China is behaving in a belligerent manner in the South China Sea, Russia is interfering in the political systems of democratic nations, and authoritarianism is on the rise in democratic nations around the world. China, Russia, Turkey, and Iran are allied in the Shanghai Cooperation Organization, and the United States, Japan, India, South Korea, and India project power through the Quadrilateral Security Dialog (an anti-China alliance). The U.S. also contains Russia through the North Atlantic Treaty Alliance which also includes Turkey.

Power balancing and high military budgets are the name of the game on the international stage today. Writers Richard Haas and Charles Kupchan who advocate a very workable internationalism in the story "A New Concert of Powers," give us a path forward for a world that seems unwilling to cooperate on the cause of a law-driven world. International law advocate Hugo Grotius - a Renaissance thinker - would pull his hair out at the power blocks and lack of cooperation emerging on the world stage. For the most part arms control and disarmament, very compatible with internationalism of the Grotian sort, are two forms of security that are often overlooked by the political establishment, although not entirely.

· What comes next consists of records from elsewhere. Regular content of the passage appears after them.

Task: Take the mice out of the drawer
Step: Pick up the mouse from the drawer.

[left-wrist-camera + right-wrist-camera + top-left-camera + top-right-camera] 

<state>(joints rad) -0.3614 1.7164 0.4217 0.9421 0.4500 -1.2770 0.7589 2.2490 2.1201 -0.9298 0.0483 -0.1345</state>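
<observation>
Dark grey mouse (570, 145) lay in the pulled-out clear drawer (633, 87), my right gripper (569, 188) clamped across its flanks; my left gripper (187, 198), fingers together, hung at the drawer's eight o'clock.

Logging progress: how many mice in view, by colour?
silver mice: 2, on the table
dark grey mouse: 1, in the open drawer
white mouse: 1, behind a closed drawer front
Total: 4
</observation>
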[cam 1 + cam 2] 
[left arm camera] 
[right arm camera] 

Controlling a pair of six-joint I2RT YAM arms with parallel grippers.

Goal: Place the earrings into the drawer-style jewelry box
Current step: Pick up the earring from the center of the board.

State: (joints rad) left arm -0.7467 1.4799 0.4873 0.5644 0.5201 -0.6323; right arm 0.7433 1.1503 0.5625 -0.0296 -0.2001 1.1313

President Joe Biden recently extended the New START Treaty with Russia, a positive development. After almost experiencing a nuclear war in the Cuban Missile Crises, the United States and Russia engaged in a series of arms-control agreements to simmer Cold War tensions. Even before the Cold War, our country looked for ways to draw down the number of arms in the world. The Kellogg-Braid Pact, the 1929 pact that tried to outlaw war as a means of settling disputes, won Secretary of State Frank Kellogg the Nobel Peace Prize. The London Naval Treaty of 1930 sought to limit the number of surface war ships possessed by the U.S., Japan, France, and the United Kingdom. There are many other examples in American history.

Arms control and disarmament, although it has some proven success as well as some failures, has little appeal to the politicians and companies that rely on the military-industrial complex for jobs and contracts. Despite this fact, some within the diplomatic community, peace activists, and some arms-control-oriented segments of the national-security community, believe in this form of security. It's particularly important that this viewpoint win if we're to avoid even more power balancing on the part of the world's powers.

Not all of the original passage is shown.